Mit seinem Sieg im dritten Lauf und dem Podium im ersten hat sich Gordon Shedden in der Meisterschaft zurück an die Spitze gekämpft und liegt nun mit 25 Punkten Rückstand auf Tabellenplatz 4. Knapp dahinter ist mit 34 Punkten Rückstand nun Colin Turkington aufgetaucht. Angesichts der brillanten Leistungen, die er bei den letzten drei Saisonstationen mit dem Subaru gezeigt hat, muss man ihn wohl spätestens jetzt zum Kreis der ernsthaften Titelaspiranten rechnen.
Die gesamten Meisterschaftsstände sowie die Ergebnisse der drei Läufe aus Snetterton können hier abgerufen werden.
Die Notizen am Rande:
– Nach neun beeindruckenden Rennen ist die Saison für den Rookie Dan Lloyd schon wieder beendet. Weil ein Sponsor seinen Zahlungen nicht nachkam, konnte er das Cockpit im Eurotech-Honda leider nicht weiter finanzieren.
– Auch Chris Smiley ist seinen Platz im Toyota des Team HARD vorerst los. Für ihn hat in Snetterton Michael Caine übernommen.

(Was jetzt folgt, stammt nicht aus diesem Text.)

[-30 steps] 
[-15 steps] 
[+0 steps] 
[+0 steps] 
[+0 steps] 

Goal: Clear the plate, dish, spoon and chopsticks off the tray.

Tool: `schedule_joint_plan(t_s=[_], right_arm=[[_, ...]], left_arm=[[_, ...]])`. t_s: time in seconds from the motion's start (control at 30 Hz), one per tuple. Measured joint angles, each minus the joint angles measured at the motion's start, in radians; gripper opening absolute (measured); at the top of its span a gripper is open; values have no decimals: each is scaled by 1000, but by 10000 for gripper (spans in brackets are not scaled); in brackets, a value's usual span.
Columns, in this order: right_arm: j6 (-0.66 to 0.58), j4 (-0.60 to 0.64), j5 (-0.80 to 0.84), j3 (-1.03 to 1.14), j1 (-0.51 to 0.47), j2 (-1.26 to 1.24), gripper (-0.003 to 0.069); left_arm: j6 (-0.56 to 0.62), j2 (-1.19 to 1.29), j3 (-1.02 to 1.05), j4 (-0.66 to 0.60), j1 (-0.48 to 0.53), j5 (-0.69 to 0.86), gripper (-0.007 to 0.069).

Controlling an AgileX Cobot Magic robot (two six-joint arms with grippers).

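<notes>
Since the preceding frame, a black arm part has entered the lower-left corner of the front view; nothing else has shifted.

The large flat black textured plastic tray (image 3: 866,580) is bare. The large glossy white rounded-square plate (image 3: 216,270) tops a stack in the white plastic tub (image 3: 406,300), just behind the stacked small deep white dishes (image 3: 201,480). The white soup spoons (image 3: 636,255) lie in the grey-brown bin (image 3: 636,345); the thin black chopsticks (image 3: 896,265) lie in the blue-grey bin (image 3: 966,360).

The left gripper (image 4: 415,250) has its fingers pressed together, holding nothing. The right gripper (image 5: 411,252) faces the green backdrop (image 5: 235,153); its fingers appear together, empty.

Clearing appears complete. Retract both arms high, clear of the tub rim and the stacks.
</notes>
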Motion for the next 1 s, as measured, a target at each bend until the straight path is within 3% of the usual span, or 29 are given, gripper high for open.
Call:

Die nächsten BTCC-Rennen finden schon am übernächsten Wochenende statt, wenn mit dem tollen Kurs im schottischen Knockhill eines der Saisonhighlights auf dem Programm steht.
2 Kommentare
Irgendwas stimmt hier nicht.
Hab mir gerade alle drei Läufen auf der ITV Homepage angesehen und in keinem passieren die beschrieben Unfälle. Haben die versehentlich das falsche Rennen hochgeladen oder ist hier im Bericht was schief gelaufen??
@ Bluthund87:
Auf der ITV-Website wurden nur die jeweils neu gestarteten Läufe 2 und 3 hochgeladen. Die beiden abgebrochenen Starts wurden weggelassen.